*The data:*
═══

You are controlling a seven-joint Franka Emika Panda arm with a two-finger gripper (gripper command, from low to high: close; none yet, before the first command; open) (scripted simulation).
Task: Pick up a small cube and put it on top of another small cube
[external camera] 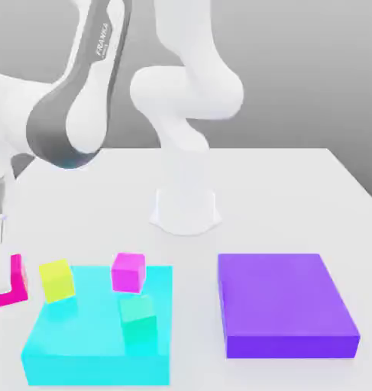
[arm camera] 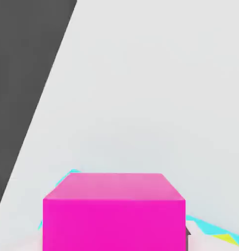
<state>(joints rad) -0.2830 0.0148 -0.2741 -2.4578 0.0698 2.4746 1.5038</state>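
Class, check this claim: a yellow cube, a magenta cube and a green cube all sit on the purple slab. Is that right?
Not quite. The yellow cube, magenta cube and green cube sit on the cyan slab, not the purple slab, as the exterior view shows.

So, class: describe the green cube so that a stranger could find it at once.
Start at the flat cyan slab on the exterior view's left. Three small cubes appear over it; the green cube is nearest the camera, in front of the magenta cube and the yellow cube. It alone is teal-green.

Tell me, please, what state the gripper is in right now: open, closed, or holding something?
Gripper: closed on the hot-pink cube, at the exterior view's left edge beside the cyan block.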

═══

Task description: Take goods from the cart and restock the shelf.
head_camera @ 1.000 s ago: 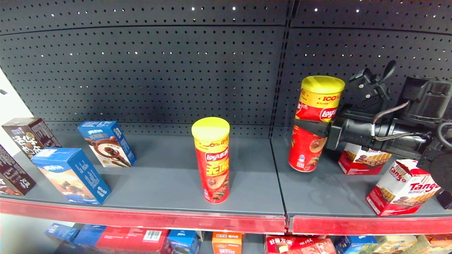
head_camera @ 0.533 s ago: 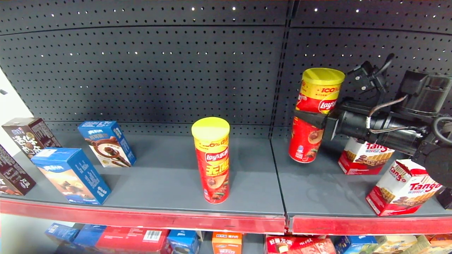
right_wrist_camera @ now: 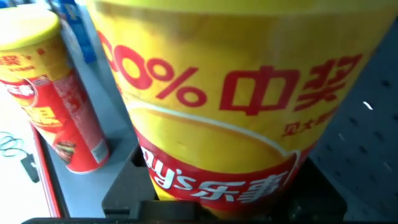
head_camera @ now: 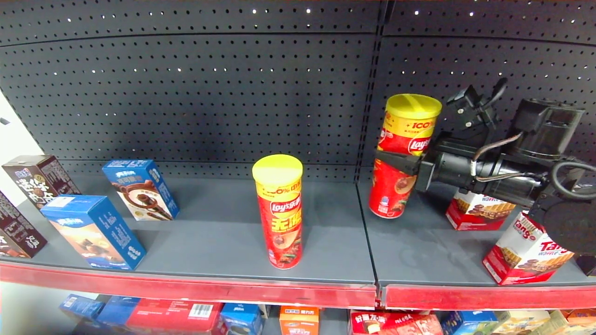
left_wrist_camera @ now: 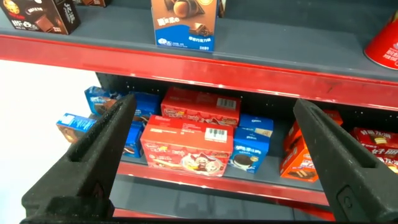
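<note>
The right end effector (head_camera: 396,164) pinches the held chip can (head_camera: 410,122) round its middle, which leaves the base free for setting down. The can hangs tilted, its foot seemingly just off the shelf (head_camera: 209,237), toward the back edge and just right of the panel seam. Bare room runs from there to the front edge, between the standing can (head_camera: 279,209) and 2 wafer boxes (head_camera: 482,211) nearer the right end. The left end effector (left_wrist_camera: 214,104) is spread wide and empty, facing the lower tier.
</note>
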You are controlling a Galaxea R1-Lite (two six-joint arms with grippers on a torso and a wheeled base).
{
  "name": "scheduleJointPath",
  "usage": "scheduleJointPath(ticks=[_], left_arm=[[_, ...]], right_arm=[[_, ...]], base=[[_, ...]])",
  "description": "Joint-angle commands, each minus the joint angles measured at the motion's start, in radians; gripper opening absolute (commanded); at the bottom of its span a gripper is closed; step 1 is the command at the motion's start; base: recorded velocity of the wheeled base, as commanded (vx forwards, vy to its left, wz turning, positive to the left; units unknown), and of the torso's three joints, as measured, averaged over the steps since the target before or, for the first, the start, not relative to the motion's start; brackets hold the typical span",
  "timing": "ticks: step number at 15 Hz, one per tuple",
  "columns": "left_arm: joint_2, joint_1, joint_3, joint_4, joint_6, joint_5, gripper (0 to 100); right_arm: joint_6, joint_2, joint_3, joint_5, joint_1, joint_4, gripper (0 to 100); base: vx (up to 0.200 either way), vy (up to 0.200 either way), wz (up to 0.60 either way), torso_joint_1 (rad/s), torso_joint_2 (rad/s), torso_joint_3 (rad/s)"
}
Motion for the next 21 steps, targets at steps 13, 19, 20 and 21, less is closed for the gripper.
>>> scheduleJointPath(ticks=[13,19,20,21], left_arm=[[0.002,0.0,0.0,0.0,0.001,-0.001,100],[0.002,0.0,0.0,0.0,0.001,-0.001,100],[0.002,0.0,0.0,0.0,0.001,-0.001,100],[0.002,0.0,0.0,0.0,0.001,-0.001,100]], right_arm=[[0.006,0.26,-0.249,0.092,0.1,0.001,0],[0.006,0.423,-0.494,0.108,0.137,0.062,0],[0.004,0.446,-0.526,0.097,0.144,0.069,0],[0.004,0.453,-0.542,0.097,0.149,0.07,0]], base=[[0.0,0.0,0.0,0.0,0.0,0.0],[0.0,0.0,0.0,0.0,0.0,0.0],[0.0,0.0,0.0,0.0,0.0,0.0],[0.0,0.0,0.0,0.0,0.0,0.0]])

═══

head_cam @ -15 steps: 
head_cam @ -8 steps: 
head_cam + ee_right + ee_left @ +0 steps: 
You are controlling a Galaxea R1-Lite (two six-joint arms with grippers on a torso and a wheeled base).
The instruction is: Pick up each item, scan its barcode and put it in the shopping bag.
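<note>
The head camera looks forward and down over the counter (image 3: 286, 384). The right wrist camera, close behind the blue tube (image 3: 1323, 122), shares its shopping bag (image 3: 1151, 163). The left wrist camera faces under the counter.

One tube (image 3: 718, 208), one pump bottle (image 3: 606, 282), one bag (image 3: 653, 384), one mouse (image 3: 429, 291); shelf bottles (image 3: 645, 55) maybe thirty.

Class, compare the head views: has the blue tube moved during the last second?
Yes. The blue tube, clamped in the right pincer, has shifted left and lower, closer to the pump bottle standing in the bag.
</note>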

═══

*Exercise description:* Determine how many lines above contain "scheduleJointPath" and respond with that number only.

*Result of the exercise:* 3